• **Exercise brief**:
The complete listing should be restated exactly.

• **Given information**:
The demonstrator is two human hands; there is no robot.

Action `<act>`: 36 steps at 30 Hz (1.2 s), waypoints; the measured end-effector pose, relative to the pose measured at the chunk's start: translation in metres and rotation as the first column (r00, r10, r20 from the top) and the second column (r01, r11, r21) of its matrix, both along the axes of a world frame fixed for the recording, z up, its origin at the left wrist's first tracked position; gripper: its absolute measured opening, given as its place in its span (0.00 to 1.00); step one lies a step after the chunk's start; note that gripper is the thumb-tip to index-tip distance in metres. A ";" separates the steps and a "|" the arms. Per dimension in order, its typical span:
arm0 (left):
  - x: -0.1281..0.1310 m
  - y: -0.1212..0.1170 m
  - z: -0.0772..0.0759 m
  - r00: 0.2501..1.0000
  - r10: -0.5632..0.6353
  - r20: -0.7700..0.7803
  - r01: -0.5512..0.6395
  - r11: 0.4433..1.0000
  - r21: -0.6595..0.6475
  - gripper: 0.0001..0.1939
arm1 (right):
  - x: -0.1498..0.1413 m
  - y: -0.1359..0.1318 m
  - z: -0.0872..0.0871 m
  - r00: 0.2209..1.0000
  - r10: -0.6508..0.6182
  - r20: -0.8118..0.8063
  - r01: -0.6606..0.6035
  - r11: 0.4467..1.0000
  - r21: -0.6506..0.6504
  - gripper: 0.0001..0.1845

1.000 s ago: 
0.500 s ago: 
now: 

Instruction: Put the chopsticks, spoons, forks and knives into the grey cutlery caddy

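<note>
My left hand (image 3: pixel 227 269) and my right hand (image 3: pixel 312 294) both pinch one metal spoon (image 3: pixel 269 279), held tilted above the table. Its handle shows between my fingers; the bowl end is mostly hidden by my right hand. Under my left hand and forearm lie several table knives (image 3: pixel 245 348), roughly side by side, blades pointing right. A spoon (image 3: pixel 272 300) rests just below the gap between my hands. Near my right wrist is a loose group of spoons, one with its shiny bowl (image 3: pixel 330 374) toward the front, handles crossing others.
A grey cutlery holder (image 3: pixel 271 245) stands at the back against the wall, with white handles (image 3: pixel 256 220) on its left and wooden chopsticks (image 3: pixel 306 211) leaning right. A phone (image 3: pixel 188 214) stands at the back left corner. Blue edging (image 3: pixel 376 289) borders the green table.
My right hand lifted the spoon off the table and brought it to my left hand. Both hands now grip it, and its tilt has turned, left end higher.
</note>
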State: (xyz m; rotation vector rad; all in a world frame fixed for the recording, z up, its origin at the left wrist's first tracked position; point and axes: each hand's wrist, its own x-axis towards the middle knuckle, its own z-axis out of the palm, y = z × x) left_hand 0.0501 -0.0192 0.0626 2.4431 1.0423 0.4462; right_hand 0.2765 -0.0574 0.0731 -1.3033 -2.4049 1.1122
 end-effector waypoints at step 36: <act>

• **Exercise output**:
The demonstrator is two human hands; there is no robot.

Action `<act>`: 36 steps at 30 Hz (1.2 s), waypoints; the measured end-effector pose, relative to the pose measured at the chunk's start: translation in metres and rotation as the first column (r00, r10, r20 from the top) and the second column (r01, r11, r21) of its matrix, both along the axes of a world frame fixed for the recording, z up, its origin at the left wrist's first tracked position; gripper: its absolute measured opening, given as its place in its span (0.00 to 1.00); step one lies a step after the chunk's start; note that gripper is the thumb-tip to index-tip distance in metres. A ";" separates the steps and a "|" the arms. Per dimension in order, its typical span:
arm0 (left):
  - x: -0.1281..0.1310 m
  - y: -0.1212..0.1170 m
  - z: -0.0772..0.0759 m
  - r00: 0.2501..1.0000
  - r10: -0.5632..0.6353
  - r20: -0.7700..0.7803
  - r01: -0.5512..0.6395
  - r11: 0.4433..1.0000
  - r21: -0.6595..0.6475
  - gripper: 0.0001..0.1939
arm1 (right):
  - x: -0.1498..0.1413 m
  - y: -0.1359..0.1318 m
  - z: -0.0872..0.0871 m
  - r00: 0.2209..1.0000
  - r10: -0.6508..0.6182
  - r20: -0.8118..0.8063
  - r01: -0.6606..0.6035
  - r11: 0.4467..1.0000
  - r21: -0.6506..0.6504
  - gripper: 0.0001..0.1845

1.000 s ago: 
0.500 s ago: 
now: 

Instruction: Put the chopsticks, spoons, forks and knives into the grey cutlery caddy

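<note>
My left hand (image 3: pixel 227 269) and my right hand (image 3: pixel 312 294) both pinch one metal spoon (image 3: pixel 269 279), held tilted above the table. Its handle shows between my fingers; the bowl end is mostly hidden by my right hand. Under my left hand and forearm lie several table knives (image 3: pixel 245 348), roughly side by side, blades pointing right. A spoon (image 3: pixel 272 300) rests just below the gap between my hands. Near my right wrist is a loose group of spoons, one with its shiny bowl (image 3: pixel 330 374) toward the front, handles crossing others.
A grey cutlery holder (image 3: pixel 271 245) stands at the back against the wall, with white handles (image 3: pixel 256 220) on its left and wooden chopsticks (image 3: pixel 306 211) leaning right. A phone (image 3: pixel 188 214) stands at the back left corner. Blue edging (image 3: pixel 376 289) borders the green table.
My right hand lifted the spoon off the table and brought it to my left hand. Both hands now grip it, and its tilt has turned, left end higher.
</note>
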State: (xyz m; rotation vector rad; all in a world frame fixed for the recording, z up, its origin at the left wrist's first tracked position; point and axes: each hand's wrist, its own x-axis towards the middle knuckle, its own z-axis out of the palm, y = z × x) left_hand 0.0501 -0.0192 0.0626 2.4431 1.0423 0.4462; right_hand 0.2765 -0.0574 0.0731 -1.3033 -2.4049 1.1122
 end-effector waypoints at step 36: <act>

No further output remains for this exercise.